#### [AIM OF THE TASK]
Can you restate the records below word for word?

#### [INFORMATION]
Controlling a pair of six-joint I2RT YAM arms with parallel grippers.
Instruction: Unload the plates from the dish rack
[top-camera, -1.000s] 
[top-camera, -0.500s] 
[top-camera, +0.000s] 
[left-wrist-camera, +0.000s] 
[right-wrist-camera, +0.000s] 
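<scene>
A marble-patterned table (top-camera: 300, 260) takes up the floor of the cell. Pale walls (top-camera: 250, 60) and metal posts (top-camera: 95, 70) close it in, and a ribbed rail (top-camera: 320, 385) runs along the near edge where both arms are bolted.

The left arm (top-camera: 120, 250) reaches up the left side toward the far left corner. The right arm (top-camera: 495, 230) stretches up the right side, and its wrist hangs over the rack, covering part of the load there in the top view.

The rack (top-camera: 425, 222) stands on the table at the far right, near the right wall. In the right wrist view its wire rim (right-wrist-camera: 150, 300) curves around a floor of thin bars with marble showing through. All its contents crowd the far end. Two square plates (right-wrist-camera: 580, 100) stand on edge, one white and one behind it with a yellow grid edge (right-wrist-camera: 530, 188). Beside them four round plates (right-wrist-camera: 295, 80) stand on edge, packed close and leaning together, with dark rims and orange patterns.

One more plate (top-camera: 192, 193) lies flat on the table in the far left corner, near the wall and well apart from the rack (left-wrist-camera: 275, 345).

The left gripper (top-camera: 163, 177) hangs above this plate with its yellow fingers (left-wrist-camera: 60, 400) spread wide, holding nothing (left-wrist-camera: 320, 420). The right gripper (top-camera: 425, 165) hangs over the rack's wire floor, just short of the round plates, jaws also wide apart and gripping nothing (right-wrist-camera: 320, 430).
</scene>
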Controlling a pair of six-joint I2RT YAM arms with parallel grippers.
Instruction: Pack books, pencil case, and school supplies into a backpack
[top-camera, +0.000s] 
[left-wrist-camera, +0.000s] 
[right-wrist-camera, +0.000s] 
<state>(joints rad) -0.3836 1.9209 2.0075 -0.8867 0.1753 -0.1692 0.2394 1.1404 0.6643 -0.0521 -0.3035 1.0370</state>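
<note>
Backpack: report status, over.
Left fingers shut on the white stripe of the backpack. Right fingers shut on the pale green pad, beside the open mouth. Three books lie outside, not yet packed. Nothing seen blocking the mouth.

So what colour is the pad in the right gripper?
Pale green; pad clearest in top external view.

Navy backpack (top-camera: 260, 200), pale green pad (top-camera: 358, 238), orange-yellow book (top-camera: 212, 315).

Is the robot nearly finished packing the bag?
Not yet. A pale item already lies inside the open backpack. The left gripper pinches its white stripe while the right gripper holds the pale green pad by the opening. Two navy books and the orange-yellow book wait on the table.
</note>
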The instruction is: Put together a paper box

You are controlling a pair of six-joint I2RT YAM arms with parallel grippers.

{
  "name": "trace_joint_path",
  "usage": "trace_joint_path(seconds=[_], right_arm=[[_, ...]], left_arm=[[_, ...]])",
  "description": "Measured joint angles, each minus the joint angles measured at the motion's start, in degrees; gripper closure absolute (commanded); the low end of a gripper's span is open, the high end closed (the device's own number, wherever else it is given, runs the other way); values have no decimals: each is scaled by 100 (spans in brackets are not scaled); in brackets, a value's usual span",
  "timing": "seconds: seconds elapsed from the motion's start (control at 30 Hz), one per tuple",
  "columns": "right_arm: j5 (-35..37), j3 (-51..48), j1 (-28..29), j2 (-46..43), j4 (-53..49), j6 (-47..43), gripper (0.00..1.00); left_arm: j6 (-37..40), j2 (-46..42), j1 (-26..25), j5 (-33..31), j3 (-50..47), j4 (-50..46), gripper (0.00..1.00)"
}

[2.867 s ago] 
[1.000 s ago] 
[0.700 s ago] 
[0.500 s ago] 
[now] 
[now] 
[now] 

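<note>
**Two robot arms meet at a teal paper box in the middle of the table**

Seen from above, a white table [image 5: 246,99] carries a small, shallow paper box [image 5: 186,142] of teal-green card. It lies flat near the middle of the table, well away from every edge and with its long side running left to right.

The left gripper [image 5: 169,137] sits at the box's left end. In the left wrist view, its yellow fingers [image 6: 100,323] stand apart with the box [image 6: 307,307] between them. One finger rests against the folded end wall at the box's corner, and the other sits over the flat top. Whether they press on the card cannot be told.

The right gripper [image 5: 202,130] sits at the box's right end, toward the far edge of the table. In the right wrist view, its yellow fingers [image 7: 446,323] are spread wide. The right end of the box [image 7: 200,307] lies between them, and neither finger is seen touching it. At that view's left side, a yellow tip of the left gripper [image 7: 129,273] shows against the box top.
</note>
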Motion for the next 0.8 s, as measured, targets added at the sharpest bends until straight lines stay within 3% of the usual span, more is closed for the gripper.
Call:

#### [RESULT OF THIS TASK]
Controlling a pair of six-joint I2RT YAM arms with parallel grippers.
Instruction: Unload the plates from the dish rack
[top-camera, -1.000s] 
[top-camera, -0.500s] 
[top-camera, +0.000s] 
[left-wrist-camera, +0.000s] 
[right-wrist-camera, +0.000s] 
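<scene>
A marble-patterned table (top-camera: 300, 260) takes up the floor of the cell. Pale walls (top-camera: 250, 60) and metal posts (top-camera: 95, 70) close it in, and a ribbed rail (top-camera: 320, 385) runs along the near edge where both arms are bolted.

The left arm (top-camera: 120, 250) reaches up the left side toward the far left corner. The right arm (top-camera: 495, 230) stretches up the right side, and its wrist hangs over the rack, covering part of the load there in the top view.

The rack (top-camera: 425, 222) stands on the table at the far right, near the right wall. In the right wrist view its wire rim (right-wrist-camera: 150, 300) curves around a floor of thin bars with marble showing through. All its contents crowd the far end. Two square plates (right-wrist-camera: 580, 100) stand on edge, one white and one behind it with a yellow grid edge (right-wrist-camera: 530, 188). Beside them four round plates (right-wrist-camera: 295, 80) stand on edge, packed close and leaning together, with dark rims and orange patterns.

One more plate (top-camera: 192, 193) lies flat on the table in the far left corner, near the wall and well apart from the rack (left-wrist-camera: 275, 345).

The left gripper (top-camera: 163, 177) hangs above this plate with its yellow fingers (left-wrist-camera: 60, 400) spread wide, holding nothing (left-wrist-camera: 320, 420). The right gripper (top-camera: 425, 165) hangs over the rack's wire floor, just short of the round plates, jaws also wide apart and gripping nothing (right-wrist-camera: 320, 430).
</scene>
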Controlling a pair of six-joint I2RT YAM arms with parallel grippers.
Instruction: Pack books, pencil case, and school supplies into a backpack
[top-camera, +0.000s] 
[left-wrist-camera, +0.000s] 
[right-wrist-camera, +0.000s] 
<state>(joints rad) -0.3836 1.9209 2.0075 -0.8867 0.1753 -0.1692 0.2394 1.1404 0.6643 -0.0521 -0.3035 1.0370</state>
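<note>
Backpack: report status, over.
Left fingers shut on the white stripe of the backpack. Right fingers shut on the pale green pad, beside the open mouth. Three books lie outside, not yet packed. Nothing seen blocking the mouth.

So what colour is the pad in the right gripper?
Pale green; pad clearest in top external view.

Navy backpack (top-camera: 260, 200), pale green pad (top-camera: 358, 238), orange-yellow book (top-camera: 212, 315).

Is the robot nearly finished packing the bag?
Not yet. A pale item already lies inside the open backpack. The left gripper pinches its white stripe while the right gripper holds the pale green pad by the opening. Two navy books and the orange-yellow book wait on the table.
</note>
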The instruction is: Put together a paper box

You are controlling a pair of six-joint I2RT YAM arms with parallel grippers.

{
  "name": "trace_joint_path",
  "usage": "trace_joint_path(seconds=[_], right_arm=[[_, ...]], left_arm=[[_, ...]])",
  "description": "Measured joint angles, each minus the joint angles measured at the motion's start, in degrees; gripper closure absolute (commanded); the low end of a gripper's span is open, the high end closed (the device's own number, wherever else it is given, runs the other way); values have no decimals: each is scaled by 100 (spans in brackets are not scaled); in brackets, a value's usual span",
  "timing": "seconds: seconds elapsed from the motion's start (control at 30 Hz), one per tuple",
  "columns": "right_arm: j5 (-35..37), j3 (-51..48), j1 (-28..29), j2 (-46..43), j4 (-53..49), j6 (-47..43), gripper (0.00..1.00); left_arm: j6 (-37..40), j2 (-46..42), j1 (-26..25), j5 (-33..31), j3 (-50..47), j4 (-50..46), gripper (0.00..1.00)"
}

[2.867 s ago] 
[1.000 s ago] 
[0.700 s ago] 
[0.500 s ago] 
[now] 
[now] 
[now] 

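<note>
**Two robot arms meet at a teal paper box in the middle of the table**

Seen from above, a white table [image 5: 246,99] carries a small, shallow paper box [image 5: 186,142] of teal-green card. It lies flat near the middle of the table, well away from every edge and with its long side running left to right.

The left gripper [image 5: 169,137] sits at the box's left end. In the left wrist view, its yellow fingers [image 6: 100,323] stand apart with the box [image 6: 307,307] between them. One finger rests against the folded end wall at the box's corner, and the other sits over the flat top. Whether they press on the card cannot be told.

The right gripper [image 5: 202,130] sits at the box's right end, toward the far edge of the table. In the right wrist view, its yellow fingers [image 7: 446,323] are spread wide. The right end of the box [image 7: 200,307] lies between them, and neither finger is seen touching it. At that view's left side, a yellow tip of the left gripper [image 7: 129,273] shows against the box top.
</note>
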Motion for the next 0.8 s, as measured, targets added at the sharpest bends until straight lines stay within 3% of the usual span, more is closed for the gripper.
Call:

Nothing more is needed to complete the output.